→ Task goal
Lines below containing the word "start" should be copied out.

→ Supplied information
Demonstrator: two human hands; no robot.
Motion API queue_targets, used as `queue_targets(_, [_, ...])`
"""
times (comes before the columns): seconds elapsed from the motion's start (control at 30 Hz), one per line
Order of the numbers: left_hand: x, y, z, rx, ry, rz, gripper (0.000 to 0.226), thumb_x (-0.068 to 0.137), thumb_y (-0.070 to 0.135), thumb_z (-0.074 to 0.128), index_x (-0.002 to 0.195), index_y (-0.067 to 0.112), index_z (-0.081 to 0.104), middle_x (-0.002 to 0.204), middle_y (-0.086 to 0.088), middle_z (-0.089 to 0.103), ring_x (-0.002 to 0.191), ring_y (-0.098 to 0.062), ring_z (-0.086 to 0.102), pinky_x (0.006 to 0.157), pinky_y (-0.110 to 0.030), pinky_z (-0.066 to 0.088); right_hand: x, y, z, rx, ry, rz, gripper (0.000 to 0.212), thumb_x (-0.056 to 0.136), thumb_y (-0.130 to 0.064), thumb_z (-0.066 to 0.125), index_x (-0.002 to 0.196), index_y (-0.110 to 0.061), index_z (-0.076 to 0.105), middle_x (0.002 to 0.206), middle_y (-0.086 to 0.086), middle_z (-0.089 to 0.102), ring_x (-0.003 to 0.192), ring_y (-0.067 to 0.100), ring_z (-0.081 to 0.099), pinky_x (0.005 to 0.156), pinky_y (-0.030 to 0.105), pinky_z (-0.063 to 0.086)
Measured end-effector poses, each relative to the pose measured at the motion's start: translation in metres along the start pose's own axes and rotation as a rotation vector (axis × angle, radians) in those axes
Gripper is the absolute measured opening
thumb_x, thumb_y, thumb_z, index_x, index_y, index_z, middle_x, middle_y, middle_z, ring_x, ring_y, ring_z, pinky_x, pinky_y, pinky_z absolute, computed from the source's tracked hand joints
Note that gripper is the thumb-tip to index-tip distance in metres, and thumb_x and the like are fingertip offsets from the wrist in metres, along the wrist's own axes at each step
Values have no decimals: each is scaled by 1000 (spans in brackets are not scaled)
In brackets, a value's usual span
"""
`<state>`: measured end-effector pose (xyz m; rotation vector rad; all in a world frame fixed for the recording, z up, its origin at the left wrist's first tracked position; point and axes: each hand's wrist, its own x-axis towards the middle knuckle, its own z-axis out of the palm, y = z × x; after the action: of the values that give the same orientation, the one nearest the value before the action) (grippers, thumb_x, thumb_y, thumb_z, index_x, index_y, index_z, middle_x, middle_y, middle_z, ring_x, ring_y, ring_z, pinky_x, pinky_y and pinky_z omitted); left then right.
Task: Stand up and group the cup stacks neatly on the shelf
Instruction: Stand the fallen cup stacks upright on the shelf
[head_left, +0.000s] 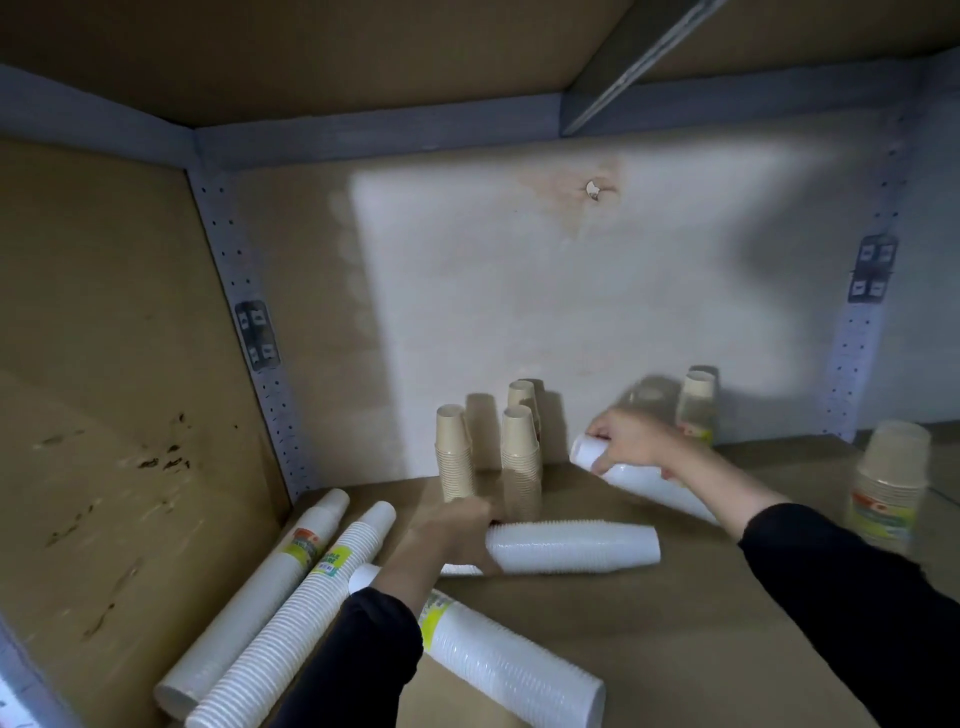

→ Expected output
times (comes before the columns): seconds elapsed from the motion's start (control at 30 Hz), one per line
Measured end-effector poses, each relative to the pose measured at the motion's start: translation in metres along the start pose's own axes and rotation as a rotation vector (axis × angle, radians) in those axes

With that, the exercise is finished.